▶ _WORK REQUIRED_
Somewhere below is a line with "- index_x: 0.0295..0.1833" and, later, a line with "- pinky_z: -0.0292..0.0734"; repeat those two lines and all the lines between them, exactly as they are.

[Dataset records]
────────────────────────────────────────

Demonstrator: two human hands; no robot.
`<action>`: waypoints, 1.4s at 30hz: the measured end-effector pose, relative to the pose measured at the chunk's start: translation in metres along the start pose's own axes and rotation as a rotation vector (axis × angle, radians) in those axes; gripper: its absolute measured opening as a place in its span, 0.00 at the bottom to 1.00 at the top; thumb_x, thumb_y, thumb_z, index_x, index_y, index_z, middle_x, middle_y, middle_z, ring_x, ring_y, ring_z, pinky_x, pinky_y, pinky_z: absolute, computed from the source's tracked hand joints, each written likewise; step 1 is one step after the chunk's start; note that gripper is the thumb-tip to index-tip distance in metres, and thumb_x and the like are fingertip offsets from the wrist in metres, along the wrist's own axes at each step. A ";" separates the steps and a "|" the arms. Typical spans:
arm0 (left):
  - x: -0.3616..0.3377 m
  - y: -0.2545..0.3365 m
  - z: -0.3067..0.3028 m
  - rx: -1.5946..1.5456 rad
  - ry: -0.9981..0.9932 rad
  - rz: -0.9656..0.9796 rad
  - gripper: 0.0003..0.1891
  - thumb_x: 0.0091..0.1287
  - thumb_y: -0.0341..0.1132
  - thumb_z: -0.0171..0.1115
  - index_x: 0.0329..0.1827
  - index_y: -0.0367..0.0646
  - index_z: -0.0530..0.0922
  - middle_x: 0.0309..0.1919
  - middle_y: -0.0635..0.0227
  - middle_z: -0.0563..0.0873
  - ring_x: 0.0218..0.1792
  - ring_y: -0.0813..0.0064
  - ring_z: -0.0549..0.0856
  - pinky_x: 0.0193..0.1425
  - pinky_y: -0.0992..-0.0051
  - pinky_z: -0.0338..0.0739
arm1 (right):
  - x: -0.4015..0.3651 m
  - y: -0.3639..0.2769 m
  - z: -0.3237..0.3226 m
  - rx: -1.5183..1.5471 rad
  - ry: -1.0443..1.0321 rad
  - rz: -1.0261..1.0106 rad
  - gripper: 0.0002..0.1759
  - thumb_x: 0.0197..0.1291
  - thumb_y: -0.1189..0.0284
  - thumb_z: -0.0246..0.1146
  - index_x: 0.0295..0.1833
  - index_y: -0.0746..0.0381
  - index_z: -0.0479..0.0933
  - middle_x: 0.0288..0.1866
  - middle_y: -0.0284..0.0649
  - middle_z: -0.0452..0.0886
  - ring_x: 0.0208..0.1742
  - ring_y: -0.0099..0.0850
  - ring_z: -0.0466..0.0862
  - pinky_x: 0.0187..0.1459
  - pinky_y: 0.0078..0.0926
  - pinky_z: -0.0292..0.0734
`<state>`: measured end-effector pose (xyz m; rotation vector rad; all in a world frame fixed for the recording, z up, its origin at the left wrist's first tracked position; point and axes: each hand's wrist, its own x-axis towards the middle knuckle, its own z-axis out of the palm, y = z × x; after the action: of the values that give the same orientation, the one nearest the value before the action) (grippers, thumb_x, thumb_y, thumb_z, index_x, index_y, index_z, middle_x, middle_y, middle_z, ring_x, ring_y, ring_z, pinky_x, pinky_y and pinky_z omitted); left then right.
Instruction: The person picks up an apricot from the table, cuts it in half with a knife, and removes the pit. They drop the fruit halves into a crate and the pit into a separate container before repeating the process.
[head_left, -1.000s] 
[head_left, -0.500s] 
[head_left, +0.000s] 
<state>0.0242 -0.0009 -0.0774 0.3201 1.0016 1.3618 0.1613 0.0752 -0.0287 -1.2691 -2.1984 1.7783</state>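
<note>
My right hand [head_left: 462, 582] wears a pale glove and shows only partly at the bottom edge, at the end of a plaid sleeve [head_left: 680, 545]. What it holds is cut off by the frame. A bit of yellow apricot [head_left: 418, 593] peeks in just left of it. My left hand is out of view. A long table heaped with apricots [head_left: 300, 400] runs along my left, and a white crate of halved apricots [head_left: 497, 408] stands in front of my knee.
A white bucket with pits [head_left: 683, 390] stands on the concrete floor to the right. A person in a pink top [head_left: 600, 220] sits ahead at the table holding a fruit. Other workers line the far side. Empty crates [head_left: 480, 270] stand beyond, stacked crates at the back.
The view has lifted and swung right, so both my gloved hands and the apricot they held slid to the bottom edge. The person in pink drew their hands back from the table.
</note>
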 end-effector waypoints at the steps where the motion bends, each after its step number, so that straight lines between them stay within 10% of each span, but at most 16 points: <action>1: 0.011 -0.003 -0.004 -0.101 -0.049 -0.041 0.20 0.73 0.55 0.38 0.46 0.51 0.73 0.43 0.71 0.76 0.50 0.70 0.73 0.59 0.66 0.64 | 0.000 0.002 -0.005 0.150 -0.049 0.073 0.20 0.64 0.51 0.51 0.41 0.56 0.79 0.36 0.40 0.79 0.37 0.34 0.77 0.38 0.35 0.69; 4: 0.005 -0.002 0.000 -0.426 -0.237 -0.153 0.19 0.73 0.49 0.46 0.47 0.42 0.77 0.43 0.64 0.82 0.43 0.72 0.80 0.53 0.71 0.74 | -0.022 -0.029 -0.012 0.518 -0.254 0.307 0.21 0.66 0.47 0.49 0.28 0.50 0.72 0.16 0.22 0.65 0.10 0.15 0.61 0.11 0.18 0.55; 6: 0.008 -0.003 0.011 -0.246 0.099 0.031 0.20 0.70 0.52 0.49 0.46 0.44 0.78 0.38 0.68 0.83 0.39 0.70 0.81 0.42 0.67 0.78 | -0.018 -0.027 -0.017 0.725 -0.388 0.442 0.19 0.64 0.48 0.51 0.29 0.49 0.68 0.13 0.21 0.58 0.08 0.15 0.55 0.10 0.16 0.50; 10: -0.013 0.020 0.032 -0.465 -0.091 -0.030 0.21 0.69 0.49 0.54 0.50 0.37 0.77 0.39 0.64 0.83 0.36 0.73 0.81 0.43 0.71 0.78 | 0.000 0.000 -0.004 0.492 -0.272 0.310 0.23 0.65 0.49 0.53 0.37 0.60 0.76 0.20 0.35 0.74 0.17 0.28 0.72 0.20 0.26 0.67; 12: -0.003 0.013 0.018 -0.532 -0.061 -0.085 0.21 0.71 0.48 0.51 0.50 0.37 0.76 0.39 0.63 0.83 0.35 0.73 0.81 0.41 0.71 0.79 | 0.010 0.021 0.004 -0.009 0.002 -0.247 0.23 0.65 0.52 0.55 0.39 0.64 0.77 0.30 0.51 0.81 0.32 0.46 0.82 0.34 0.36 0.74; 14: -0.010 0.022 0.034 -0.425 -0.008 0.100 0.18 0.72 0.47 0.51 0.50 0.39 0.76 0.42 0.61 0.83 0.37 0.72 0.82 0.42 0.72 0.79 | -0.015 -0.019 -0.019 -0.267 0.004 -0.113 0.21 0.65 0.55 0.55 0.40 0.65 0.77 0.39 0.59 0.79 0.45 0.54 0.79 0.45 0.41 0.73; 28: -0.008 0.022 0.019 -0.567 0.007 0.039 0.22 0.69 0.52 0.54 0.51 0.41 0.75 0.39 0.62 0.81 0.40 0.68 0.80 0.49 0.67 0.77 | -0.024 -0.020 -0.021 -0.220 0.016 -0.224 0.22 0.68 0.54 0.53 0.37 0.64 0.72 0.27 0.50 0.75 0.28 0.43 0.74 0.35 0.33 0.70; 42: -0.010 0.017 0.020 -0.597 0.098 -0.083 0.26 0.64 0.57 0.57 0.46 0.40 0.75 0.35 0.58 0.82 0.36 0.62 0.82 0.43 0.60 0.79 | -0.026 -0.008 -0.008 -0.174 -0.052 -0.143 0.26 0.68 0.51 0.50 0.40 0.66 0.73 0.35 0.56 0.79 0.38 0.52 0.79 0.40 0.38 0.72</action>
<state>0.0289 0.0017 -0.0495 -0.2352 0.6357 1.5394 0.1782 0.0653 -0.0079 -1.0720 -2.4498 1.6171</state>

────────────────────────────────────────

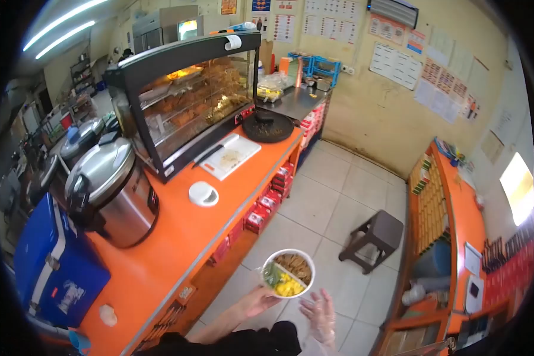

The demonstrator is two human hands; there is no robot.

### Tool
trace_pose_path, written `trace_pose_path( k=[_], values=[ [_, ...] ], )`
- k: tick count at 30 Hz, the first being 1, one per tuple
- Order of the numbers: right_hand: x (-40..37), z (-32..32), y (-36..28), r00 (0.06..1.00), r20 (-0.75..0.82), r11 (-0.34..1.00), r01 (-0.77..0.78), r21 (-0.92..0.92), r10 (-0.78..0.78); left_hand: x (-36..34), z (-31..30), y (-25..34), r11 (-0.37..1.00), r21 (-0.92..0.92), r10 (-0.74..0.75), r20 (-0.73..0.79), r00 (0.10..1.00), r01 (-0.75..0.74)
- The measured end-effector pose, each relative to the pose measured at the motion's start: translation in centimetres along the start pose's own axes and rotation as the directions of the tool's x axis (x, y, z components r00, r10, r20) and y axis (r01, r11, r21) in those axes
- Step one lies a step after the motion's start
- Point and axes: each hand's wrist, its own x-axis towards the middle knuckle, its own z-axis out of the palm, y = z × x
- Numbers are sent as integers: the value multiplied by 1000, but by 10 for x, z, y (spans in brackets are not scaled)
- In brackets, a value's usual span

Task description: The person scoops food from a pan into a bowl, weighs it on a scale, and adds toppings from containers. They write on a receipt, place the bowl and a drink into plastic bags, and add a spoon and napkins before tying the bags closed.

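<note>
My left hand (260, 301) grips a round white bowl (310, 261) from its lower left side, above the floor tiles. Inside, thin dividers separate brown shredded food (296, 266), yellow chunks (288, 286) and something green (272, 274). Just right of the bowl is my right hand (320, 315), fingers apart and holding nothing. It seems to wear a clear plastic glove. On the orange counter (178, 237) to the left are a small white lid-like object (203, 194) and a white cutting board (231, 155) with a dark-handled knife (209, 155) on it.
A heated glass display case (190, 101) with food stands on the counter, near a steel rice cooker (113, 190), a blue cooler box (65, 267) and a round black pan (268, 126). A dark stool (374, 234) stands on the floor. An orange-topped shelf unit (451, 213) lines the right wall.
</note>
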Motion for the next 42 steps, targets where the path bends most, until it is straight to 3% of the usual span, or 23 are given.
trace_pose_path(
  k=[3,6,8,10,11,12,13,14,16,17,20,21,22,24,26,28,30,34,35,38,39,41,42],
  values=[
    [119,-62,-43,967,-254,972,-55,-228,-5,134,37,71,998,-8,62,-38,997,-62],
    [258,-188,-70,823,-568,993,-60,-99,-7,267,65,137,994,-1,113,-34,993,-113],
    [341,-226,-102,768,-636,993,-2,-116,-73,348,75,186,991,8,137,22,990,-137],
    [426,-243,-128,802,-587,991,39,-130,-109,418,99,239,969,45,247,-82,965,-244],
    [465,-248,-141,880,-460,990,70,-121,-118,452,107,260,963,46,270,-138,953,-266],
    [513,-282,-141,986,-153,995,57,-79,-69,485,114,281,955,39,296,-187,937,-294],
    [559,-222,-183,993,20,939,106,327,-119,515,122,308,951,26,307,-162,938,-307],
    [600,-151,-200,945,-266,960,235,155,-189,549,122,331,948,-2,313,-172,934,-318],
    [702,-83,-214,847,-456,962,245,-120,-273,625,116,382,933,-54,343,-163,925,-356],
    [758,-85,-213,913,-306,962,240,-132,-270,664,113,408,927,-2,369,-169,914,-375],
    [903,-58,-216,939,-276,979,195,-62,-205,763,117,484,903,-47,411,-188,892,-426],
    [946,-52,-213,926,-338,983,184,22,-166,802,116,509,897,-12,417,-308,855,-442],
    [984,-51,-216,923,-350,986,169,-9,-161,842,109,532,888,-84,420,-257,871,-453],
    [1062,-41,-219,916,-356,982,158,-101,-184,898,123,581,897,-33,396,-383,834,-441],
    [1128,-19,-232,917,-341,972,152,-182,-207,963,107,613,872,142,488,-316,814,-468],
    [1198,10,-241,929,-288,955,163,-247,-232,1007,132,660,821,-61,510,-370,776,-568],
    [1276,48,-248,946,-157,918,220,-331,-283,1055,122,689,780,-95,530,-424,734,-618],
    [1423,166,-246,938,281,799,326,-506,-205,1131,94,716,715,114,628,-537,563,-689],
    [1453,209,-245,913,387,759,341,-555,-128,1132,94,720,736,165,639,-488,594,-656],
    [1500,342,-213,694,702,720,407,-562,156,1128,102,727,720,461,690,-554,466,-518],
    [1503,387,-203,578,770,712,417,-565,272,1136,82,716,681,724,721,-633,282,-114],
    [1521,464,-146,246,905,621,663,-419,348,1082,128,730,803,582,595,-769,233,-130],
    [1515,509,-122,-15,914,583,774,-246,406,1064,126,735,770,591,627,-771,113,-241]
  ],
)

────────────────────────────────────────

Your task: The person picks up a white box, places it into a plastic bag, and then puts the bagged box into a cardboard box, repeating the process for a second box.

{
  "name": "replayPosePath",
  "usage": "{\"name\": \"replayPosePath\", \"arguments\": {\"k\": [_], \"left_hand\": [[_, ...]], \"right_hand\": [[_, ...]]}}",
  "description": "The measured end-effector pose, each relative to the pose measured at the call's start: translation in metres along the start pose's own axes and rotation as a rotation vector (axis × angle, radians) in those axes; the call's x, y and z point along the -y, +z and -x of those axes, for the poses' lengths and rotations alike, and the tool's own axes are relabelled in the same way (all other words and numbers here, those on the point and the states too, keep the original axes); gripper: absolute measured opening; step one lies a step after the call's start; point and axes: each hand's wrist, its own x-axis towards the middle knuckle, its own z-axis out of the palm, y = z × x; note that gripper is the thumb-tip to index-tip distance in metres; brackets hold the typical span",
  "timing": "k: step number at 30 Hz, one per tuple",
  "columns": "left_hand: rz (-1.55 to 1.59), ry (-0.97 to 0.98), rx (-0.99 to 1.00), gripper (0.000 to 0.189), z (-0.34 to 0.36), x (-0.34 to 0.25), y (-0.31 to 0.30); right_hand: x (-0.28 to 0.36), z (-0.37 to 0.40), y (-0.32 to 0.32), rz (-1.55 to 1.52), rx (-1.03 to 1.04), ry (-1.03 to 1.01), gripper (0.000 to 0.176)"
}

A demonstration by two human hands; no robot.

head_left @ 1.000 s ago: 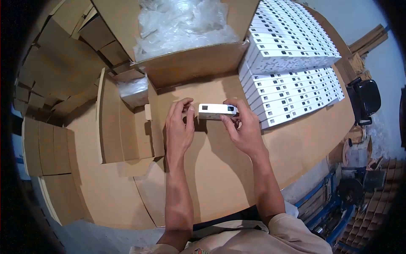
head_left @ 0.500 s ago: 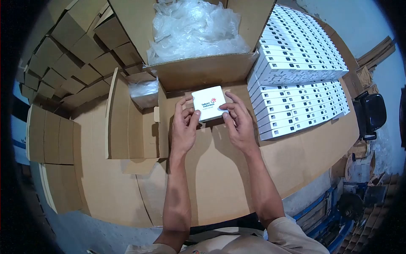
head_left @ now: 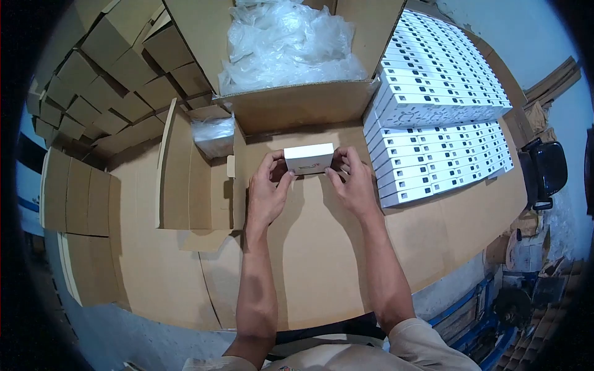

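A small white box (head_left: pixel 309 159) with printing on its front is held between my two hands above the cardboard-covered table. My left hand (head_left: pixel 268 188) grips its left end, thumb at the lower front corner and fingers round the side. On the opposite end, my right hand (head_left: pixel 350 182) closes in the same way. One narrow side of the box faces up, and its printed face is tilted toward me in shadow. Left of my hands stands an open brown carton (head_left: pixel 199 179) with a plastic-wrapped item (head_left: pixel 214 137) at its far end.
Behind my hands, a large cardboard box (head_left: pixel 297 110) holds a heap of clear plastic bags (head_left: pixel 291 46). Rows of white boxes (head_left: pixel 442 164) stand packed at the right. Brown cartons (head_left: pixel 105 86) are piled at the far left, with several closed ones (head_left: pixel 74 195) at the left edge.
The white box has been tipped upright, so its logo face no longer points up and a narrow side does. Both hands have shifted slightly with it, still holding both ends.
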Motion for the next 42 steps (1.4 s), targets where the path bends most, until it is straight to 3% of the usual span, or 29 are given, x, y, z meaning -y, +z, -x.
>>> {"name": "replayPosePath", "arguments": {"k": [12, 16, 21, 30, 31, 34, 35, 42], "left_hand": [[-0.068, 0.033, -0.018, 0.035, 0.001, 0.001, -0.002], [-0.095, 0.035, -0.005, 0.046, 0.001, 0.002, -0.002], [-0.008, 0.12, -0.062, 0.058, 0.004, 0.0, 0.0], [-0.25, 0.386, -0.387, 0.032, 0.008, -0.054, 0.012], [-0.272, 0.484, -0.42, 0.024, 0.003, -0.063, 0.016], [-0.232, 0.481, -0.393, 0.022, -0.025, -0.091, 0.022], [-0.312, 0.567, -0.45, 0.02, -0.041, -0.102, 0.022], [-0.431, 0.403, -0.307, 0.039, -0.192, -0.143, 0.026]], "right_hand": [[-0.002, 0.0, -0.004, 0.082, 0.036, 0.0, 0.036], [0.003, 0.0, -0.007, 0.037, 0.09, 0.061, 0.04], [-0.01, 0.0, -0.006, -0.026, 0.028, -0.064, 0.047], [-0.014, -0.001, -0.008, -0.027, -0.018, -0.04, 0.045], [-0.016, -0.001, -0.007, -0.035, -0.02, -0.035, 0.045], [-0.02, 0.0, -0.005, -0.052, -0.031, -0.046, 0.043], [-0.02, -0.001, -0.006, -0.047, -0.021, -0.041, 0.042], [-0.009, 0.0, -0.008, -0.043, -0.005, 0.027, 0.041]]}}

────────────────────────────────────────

▶ _RESPONSE_
  - index_x: 0.0295..0.1833
  - index_y: -0.0746..0.0381
  - index_z: -0.0479..0.0933
  - middle_x: 0.0288..0.1866
  - middle_y: -0.0284..0.0649
  - middle_z: -0.0452..0.0886
  - ring_x: 0.0208..0.1742
  - ring_y: -0.0099..0.0850
  - ring_z: -0.0466..0.0862
  - pinky_x: 0.0187..0.1459
  - pinky_y: 0.0078..0.0926
  - pinky_z: -0.0292..0.0734

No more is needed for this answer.